WHAT IS REQUIRED: Would you reproduce the listing exactly, leaving nothing out?

SOURCE DATA:
--- START ---

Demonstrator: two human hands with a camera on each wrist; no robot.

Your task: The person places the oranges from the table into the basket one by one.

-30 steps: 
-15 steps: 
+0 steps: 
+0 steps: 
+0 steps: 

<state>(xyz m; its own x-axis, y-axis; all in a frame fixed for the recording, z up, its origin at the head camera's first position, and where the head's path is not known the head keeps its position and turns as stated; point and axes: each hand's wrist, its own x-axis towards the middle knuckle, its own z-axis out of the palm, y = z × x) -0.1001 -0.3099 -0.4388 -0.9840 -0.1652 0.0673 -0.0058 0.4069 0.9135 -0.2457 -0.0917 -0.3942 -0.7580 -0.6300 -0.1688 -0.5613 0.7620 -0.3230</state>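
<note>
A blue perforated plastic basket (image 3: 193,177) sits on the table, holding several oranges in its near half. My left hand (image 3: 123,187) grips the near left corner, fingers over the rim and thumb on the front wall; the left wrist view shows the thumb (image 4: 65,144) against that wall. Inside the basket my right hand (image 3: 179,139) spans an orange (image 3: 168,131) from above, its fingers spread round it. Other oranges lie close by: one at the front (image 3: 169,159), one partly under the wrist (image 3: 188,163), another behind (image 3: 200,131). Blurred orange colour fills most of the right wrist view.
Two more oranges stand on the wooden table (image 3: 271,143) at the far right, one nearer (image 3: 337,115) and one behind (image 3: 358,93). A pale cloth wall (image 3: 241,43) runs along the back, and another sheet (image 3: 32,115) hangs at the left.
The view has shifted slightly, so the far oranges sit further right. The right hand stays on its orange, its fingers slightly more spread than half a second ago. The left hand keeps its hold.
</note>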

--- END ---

PROBLEM SOLUTION:
Demonstrator: two human hands with a camera on each wrist; no robot.

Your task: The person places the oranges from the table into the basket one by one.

-30 steps: 
-15 steps: 
+0 steps: 
+0 steps: 
+0 steps: 

<state>(xyz m; its own x-axis, y-axis; all in a frame fixed for the recording, z up, its origin at the head camera's first position, and where the head's path is not known the head keeps its position and turns as stated; point and axes: each hand's wrist, its own x-axis towards the middle knuckle, its own z-axis out of the palm, y = z × x) -0.1001 -0.3099 -0.4388 -0.9840 -0.1652 0.0673 -0.0058 0.4069 0.9135 -0.2457 -0.0917 -0.3942 -0.7580 -0.6300 -0.1688 -0.5613 0.7620 -0.3230</state>
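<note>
A blue perforated plastic basket (image 3: 193,177) sits on the table, holding several oranges in its near half. My left hand (image 3: 123,187) grips the near left corner, fingers over the rim and thumb on the front wall; the left wrist view shows the thumb (image 4: 65,144) against that wall. Inside the basket my right hand (image 3: 179,139) spans an orange (image 3: 168,131) from above, its fingers spread round it. Other oranges lie close by: one at the front (image 3: 169,159), one partly under the wrist (image 3: 188,163), another behind (image 3: 200,131). Blurred orange colour fills most of the right wrist view.
Two more oranges stand on the wooden table (image 3: 271,143) at the far right, one nearer (image 3: 337,115) and one behind (image 3: 358,93). A pale cloth wall (image 3: 241,43) runs along the back, and another sheet (image 3: 32,115) hangs at the left.
The view has shifted slightly, so the far oranges sit further right. The right hand stays on its orange, its fingers slightly more spread than half a second ago. The left hand keeps its hold.
</note>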

This finishes the answer to the exercise.